Sen. Jeff Sessions made it clear this week that he’s not a fan of consent decrees that the Obama administration’s Justice Department has reached with several police departments, in an effort to reduce civil rights abuses.
But Sessions won’t be able to wave those agreements away once he becomes the Trump administration’s attorney general. Instead, he will likely have to live with them, and will only have the option of not striking any more of these agreements once he takes office, according to legal experts.
“No, Sessions cannot come in and pull them,” David LaBahn, president of the Association of Prosecuting Attorneys told The Washington Examiner.
Consent decrees are used by the Justice Department to address constitutional violations and civil rights abuses in police departments. The Baltimore Police Department recently entered into one with the department after it released a scathing report on its patterns and practices, and Chicago’s department is now negotiating one.
According to the DOJ’s Civil Rights Division, it has opened 25 investigations into police departments since the start of the Obama administration and found patterns of excessive force in more than a dozen departments, including Portland, Ore., New Orleans and Puerto Rico, among others. In addition to the newly reached one in Baltimore, the department is now enforcing 15 consent decrees.
While the decisions to pursue these agreements are political, the resulting agreements are binding, which is why they are filed in court.
LaBahn explained that consent decrees are for the most part not controversial. Police departments go to the federal government for help with reform because they cannot do it on the state or local level.
The New Orleans Police Department entered into a consent decree with the Justice Department when Ronal Serpas was its superintendent, and agrees that controversies are hard to find with consent decrees. Serpas told the Washington Examiner that every citizen expects and deserves constitutional policing. Once that isn’t the case, the federal government is the only place a department can turn.
“I believe NOPD needed it and still needs it,” Serpas said of the 2012 consent decree. “If the city, state fail us, the only place left to go is the federal government.”
According to Serpas — who is now a professor at Loyola University New Orleans — consent decrees definitely became “more collaborative” under President Obama, and he expects that to be the same in a Trump administration.
Police Foundation president Jim Bueermann served in every unit within the Redlands, Calif., Police Department in his 33-year tenure, and agrees that the consent decrees under Obama have been more collaborative.
If there is any change under Sessions, it will be because the senator “philosophically believes police reform issues should be handled at the state or local level,” Bueermann said.

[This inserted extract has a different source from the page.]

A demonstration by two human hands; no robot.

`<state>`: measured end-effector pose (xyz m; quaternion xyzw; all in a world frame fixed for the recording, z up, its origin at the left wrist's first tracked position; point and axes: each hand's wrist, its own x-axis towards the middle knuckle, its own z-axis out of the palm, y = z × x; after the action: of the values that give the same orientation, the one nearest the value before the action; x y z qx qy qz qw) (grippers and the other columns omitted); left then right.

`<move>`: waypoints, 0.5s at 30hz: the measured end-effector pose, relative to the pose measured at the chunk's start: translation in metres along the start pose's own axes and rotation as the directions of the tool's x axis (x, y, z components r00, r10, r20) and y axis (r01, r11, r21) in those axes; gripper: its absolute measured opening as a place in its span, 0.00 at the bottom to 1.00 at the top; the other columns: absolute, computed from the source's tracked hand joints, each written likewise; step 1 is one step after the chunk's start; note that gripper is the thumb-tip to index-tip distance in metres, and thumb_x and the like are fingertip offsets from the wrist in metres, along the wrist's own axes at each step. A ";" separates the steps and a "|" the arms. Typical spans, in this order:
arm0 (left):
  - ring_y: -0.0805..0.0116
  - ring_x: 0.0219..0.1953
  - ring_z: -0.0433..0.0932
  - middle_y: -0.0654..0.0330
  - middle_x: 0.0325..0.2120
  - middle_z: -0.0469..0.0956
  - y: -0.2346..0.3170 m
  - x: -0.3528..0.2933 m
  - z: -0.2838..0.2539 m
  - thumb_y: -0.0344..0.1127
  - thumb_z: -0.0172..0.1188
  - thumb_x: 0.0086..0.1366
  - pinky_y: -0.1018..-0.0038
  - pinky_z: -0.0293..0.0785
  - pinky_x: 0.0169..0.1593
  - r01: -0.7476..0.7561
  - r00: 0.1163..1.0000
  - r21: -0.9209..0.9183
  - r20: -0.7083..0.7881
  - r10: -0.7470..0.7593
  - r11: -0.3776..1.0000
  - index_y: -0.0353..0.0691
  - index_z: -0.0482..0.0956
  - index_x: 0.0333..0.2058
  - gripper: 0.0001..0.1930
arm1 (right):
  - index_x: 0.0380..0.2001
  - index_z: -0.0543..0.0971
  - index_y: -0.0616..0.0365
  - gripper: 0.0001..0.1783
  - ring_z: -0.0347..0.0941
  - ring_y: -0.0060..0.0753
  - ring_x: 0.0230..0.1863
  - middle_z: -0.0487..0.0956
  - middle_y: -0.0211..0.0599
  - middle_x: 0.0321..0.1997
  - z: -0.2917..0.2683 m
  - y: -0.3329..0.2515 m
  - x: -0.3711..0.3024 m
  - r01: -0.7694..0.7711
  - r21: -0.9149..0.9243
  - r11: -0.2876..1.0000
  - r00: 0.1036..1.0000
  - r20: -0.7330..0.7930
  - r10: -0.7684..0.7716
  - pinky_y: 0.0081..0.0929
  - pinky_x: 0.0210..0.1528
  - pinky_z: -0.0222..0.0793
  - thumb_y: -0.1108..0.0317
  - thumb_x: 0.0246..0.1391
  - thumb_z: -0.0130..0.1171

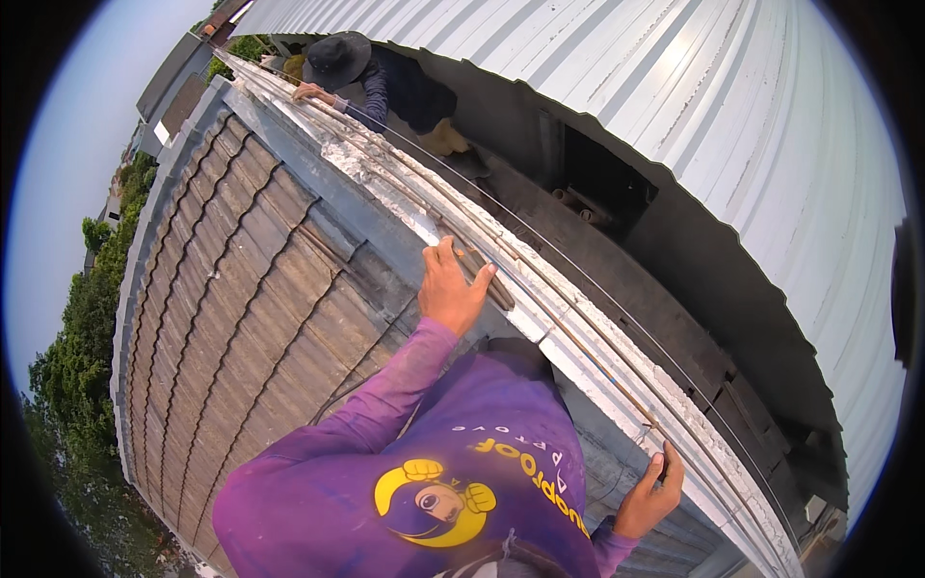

“Sessions conceptually agrees on how policing should be, but it is soon too to tell how he will get there,” Bueermann explained.
Sessions made it clear in his Senate confirmation hearing that he’s wary of many of the agreements reached under the Obama administration.
“I think there is concern that good police officers and good departments can be sued by the Department of Justice when you just have individuals within a department that have done wrong,” he told the Senate Judiciary Committee. “These lawsuits undermine the respect for police officers and create an impression that the entire department is not doing their work consistent with fidelity to law and fairness, and we need to be careful before we do that.”
He said it’s not “necessarily a bad thing” that decrees are court-ordered and court-binding, but he did seem to signal that he would not seek them out.
“It’s a difficult thing for a city to be sued by the Department of Justice and to be told that your police department is systemically failing to serve the people of the state or the city,” he said. “So that’s an august responsibility of the Attorney General and the Department of Justice and so [cities] often feel forced to agree to a consent decree just to remove that stigma, and sometimes there are difficulties there, so I just think we need to be careful and respectful of departments.”
At the same time, he indicated existing decrees must be enforced. “Those decrees remain in force until and if they’re changed, and they would be enforced,” he said during questioning from Sen. Mazie Hirono, D-Hawaii.
Some congressional lawmakers are looking to curb consent decrees. Rep. Doug Collins, R-Ga., this week introduced legislation that he says will slow down the federal government’s ability to “participate in back-door sue-and-settle arrangements with special interest groups.”
Collins cited the use of consent decrees by the Environmental Protection Agency to partake in what he calls “sue-and-settle arrangements.”
Senate Judiciary Chairman Chuck Grassley filed identical legislation in the Senate.